Washington, D.C. 20549

______________

FORM 8-K

______________

CURRENT REPORT

Pursuant to Section 13 or 15(d) of the

Securities Exchange Act of 1934

Date of report (Date of earliest event reported): December 22, 2009 (December 15, 2009)

______________


SIONIX CORPORATION

(Exact name of Company as specified in Charter)

______________


Nevada

002-95626-D

87-0428526

(State or other jurisdiction of

incorporation or organization)

(Commission
File No.)

(IRS Employee
Identification No.)

2801 Ocean Park Blvd., Suite 339

Santa Monica, CA 90405

(Address of Principal Executive Offices)

(714) 678-1000

(Issuer Telephone number)

Check the appropriate box below if the Form 8-K filing is intended to simultaneously satisfy the filing obligation of the Company under any of the following provisions (see General Instruction A.2 below).

¨

Written communications pursuant to Rule 425 under the Securities Act (17 CFR 230.425)

¨

Soliciting material pursuant to Rule 14a-12 under the Exchange Act (17 CFR240.14a-12)

¨

Pre-commencement communications pursuant to Rule 14d-2(b) under the Exchange Act (17 CFR 240.14d-2(b)).

¨

Pre-commencement communications pursuant to Rule 13e-4(c) under the Exchange Act (17 CFR 240.13(e)-4(c))


 

 






Item 5.02

Departure of Directors or Certain Officers; Election of Directors; Appointment of Certain Officers; Compensatory Arrangements of Certain Officers.
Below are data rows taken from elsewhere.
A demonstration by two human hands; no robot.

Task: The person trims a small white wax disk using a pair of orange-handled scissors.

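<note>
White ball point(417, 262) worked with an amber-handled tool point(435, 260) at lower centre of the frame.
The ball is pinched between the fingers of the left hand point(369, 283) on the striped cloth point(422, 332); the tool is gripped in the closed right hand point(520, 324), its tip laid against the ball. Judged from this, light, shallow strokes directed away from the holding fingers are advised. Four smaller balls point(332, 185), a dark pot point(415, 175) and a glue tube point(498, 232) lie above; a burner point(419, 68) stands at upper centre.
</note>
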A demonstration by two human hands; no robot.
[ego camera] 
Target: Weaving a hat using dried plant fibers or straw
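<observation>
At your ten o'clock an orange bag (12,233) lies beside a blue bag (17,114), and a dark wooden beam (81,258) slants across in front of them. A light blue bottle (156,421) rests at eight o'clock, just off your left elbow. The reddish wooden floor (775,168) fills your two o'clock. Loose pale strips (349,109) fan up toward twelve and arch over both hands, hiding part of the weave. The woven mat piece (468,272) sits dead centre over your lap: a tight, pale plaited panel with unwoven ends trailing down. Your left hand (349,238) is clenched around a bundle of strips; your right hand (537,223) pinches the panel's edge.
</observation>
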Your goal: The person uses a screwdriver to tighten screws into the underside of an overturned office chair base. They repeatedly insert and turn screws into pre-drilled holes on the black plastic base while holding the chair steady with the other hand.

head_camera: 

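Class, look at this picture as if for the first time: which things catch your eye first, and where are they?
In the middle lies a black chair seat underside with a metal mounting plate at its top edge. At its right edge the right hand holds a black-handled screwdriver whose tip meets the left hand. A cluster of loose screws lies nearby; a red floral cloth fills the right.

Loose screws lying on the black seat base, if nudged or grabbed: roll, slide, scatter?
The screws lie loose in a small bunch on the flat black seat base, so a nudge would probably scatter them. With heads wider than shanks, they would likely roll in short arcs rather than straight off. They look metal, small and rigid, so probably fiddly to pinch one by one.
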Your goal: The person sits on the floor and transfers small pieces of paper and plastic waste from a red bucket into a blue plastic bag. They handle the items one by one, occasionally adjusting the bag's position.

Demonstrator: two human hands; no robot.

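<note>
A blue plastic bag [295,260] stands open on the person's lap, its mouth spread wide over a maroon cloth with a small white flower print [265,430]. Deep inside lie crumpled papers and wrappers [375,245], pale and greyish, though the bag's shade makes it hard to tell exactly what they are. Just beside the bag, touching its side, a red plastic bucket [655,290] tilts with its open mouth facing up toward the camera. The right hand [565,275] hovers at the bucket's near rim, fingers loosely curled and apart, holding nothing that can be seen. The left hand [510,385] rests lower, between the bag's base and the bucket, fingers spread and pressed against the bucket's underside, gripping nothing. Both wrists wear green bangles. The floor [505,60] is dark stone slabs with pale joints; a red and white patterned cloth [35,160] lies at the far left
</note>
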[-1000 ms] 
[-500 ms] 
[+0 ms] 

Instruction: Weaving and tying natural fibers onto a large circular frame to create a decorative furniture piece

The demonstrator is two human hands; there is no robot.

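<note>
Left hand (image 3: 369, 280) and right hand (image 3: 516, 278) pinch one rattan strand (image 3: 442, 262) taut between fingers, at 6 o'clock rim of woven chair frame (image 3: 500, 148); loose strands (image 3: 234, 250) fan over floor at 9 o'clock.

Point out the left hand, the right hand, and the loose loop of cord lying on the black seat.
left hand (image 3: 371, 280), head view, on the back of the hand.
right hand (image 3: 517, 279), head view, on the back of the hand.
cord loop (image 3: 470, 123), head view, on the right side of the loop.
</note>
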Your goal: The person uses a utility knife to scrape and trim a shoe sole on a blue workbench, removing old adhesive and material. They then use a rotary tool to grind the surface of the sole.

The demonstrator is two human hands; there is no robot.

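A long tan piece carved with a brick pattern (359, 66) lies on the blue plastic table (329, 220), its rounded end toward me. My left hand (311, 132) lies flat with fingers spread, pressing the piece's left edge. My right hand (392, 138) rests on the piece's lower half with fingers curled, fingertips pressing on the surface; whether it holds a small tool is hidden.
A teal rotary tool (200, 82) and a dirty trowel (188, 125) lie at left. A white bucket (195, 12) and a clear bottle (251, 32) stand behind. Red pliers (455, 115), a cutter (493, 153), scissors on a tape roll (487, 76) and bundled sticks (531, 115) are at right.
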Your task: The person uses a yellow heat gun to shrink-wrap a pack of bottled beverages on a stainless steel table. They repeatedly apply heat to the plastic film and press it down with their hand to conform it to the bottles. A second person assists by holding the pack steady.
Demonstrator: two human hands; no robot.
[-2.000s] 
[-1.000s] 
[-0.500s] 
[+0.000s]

On December 15, 2009, Rodney Anderson resigned as the Chief Executive Officer and Robert Hasson resigned as the Chief Financial Officer of Sionix Corporation (the “Company”). Both Mr. Anderson and Mr. Hasson will be employed by the Company until December 31, 2009, to assist with the management transition.

On December 16, 2009 the Company appointed James R. Currier, age 63, as Chief Executive Officer and Chairman of the board of directors, and David R. Wells, age 47, currently the Company’s Chief Administrative Officer, as President and Chief Financial Officer. Mr. Wells has relinquished the title of Chief Administrative Officer and that position remains unfilled at this time. Mr. Wells was also appointed to the Company’s board of directors. Both Mr. Currier and Mr. Wells have been appointed for a three (3) year term. There were no arrangements or understandings between either Mr. Currier or Mr. Wells and any other person pursuant to which he was to be selected as an officer.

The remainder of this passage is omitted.